= Going (company) =

Travel technology company

Going (formerly Scott's Cheap Flights) is an American travel technology company whose primary product is a mobile application that delivers curated airfare deal alerts. The company uses a combination of technology and human curation to identify and evaluate discounted fares, which are sent to subscribers through its app and email service. Going is headquartered in Colorado.

== History ==
In December 2013, journalist Scott Keyes booked a $130 roundtrip "mistake fare" from New York City to Milan, Italy, and shared the details with friends via email. The public response led him to create an unofficial mailing list in 2014 for people interested in receiving similar airfare deal notifications.

In April 2015, a Business Insider feature about Keyes's budget travel strategies drew new interest, leading him to launch a paid subscription tier in August 2015 under the name Scott's Cheap Flights. In late 2015, Brian Kidwell joined the company as the co-founder and CEO.

In early 2020, the company expanded its service to include domestic flight deals. During the early months of the COVID-19 pandemic, the company also provided advice to travelers amidst the uncertain travel environment, such as navigating delays and cancellations from airlines.

In January 2023, Scott's Cheap Flights rebranded to Going.
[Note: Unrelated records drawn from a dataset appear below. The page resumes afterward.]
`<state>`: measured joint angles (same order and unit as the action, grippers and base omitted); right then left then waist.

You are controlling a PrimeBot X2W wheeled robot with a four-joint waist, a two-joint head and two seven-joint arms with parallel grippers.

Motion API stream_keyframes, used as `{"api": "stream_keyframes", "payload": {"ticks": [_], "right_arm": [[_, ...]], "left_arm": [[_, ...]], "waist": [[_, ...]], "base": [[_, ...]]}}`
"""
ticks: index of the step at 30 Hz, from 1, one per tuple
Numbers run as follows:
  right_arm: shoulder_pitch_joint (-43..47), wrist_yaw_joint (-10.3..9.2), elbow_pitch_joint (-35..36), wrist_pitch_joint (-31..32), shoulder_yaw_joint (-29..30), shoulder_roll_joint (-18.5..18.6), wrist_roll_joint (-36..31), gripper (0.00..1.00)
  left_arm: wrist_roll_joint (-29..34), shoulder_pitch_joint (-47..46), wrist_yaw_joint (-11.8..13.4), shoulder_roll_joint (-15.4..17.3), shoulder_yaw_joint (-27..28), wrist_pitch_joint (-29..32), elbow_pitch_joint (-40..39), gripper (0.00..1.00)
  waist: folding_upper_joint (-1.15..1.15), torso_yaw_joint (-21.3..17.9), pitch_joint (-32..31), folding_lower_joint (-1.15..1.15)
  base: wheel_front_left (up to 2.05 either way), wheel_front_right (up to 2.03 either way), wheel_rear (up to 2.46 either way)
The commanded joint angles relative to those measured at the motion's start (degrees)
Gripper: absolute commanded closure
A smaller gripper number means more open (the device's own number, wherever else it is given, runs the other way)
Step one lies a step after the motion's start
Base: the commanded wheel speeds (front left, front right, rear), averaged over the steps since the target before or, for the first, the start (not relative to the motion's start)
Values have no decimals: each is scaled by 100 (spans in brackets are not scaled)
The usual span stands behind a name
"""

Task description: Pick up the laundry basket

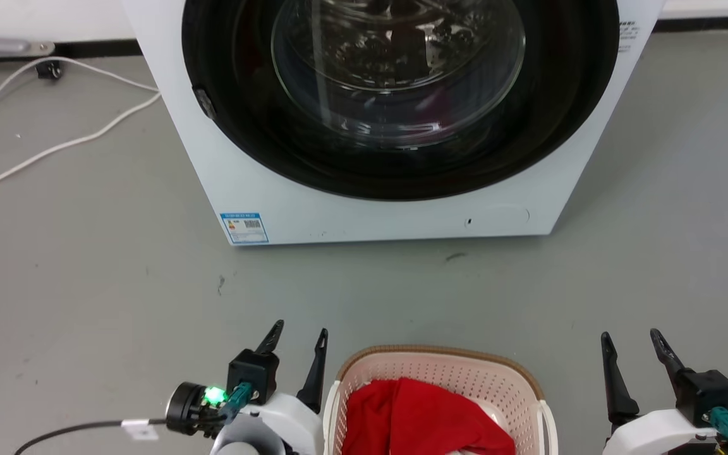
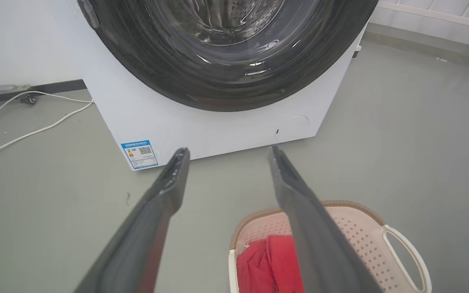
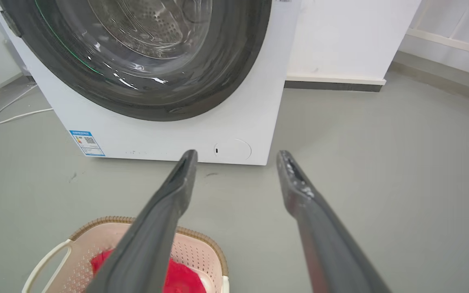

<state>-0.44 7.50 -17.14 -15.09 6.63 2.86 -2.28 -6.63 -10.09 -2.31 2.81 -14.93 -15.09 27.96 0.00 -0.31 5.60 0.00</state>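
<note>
While the laundry basket [image 1: 446, 374] sits on the grey floor [image 1: 117, 303], one gripper hangs at each side of it, and neither holds anything. The basket is cream-pink plastic with rows of small holes, rounded corners and a brown woven-look rim. A white loop handle [image 2: 406, 253] stands at each short end. Inside the basket lies a crumpled red garment [image 1: 414, 417].

The left gripper [image 1: 301, 328] is just beside the basket's left end. Its two long dark fingers are spread apart, and their tips reach a little past the basket's far rim. Whether its pale wrist housing touches the basket's left handle cannot be told. In the left wrist view, the finger nearer the basket crosses in front of the rim.

The right gripper [image 1: 630, 333] is off the basket's right end, with a strip of bare floor between the two. Its fingers are also spread apart, with nothing between them, and they point the same way as the left pair.

Beyond the basket, across a stretch of bare floor, stands a white front-loading washing machine [image 1: 370, 215]. It has a round, dark-framed glass door [image 1: 395, 69], and clothes show dimly through the glass. A small blue label [image 1: 244, 227] is stuck low on the machine's front. Farther off, beyond the basket and to its left, white cables [image 1: 54, 148] trail across the floor.
</note>
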Motion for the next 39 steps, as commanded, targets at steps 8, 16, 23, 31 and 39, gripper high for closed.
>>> {"api": "stream_keyframes", "payload": {"ticks": [8, 16, 23, 31, 39], "right_arm": [[-615, -3, -1075, -11, 127, 3, -362, 0], [-1337, -3, -2266, -12, 132, 6, -649, 0], [-2049, -3, -3253, -11, 187, 4, -866, 0], [-2655, -3, -3869, -12, 223, 4, -1063, 0], [-3067, -3, -4523, -12, 328, 4, -1281, 0]], "left_arm": [[-423, -927, -166, 13, -518, -13, 1595, 0], [-1040, -1838, -318, 13, -1126, 96, 2985, 0], [-1513, -2484, -443, 13, -1529, 381, 3670, 0], [-1780, -2972, -501, 13, -1852, 591, 4061, 0], [-2070, -3265, -511, 11, -2163, 808, 4218, 0]], "waist": [[0, -143, 862, 0], [0, -214, 1650, 0], [0, -260, 2365, 0], [0, -264, 2994, 0], [0, -244, 3457, 0]], "base": [[0, 0, 0], [0, 0, 0], [0, 0, 0], [0, 0, 0], [0, 0, 0]]}}
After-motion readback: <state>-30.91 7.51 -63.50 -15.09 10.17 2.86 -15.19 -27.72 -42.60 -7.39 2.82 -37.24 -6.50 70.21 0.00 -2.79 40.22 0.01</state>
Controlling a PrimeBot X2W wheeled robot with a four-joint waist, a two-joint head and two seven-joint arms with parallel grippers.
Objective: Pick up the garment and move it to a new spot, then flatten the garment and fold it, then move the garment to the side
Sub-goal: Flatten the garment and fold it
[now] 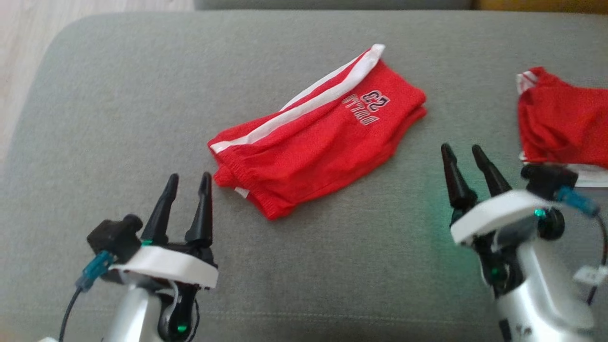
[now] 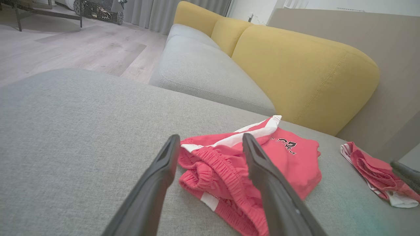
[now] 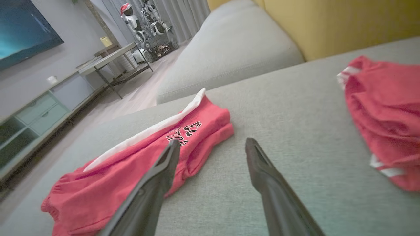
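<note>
The garment (image 1: 318,137) is a pair of red shorts with a white side stripe and a printed number, lying folded in the middle of the grey cushion (image 1: 118,95). It also appears as the garment (image 2: 262,157) in the left wrist view and the garment (image 3: 137,160) in the right wrist view. My left gripper (image 1: 189,178) stands open just left of the waistband end, apart from it, nothing between its fingers. My right gripper (image 1: 463,149) is open to the right of the leg end, also empty.
A second red garment (image 1: 560,123) lies at the cushion's right edge, behind my right wrist; it is the red garment (image 3: 384,121) in the right wrist view. A yellow sofa back (image 2: 295,65) rises beyond. Wood floor (image 1: 19,57) lies left of the cushion.
</note>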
In June 2023, Going launched Going with Points, which offers points-specific flight deal alerts through credit card and airline loyalty programs.

In March 2024, Going released its mobile app for iOS and Android, which includes flight alerts that can be customized to users’ trip preferences.

== Services ==
Going operates a subscription business model for airfare alerts, which sends discounted fare notifications sourced through deal-scoring algorithms and human review to users.

The March 2024 app release added an interactive map to browse real-time deals. In March 2025, the app launched flight alerts based on a user's trip preferences.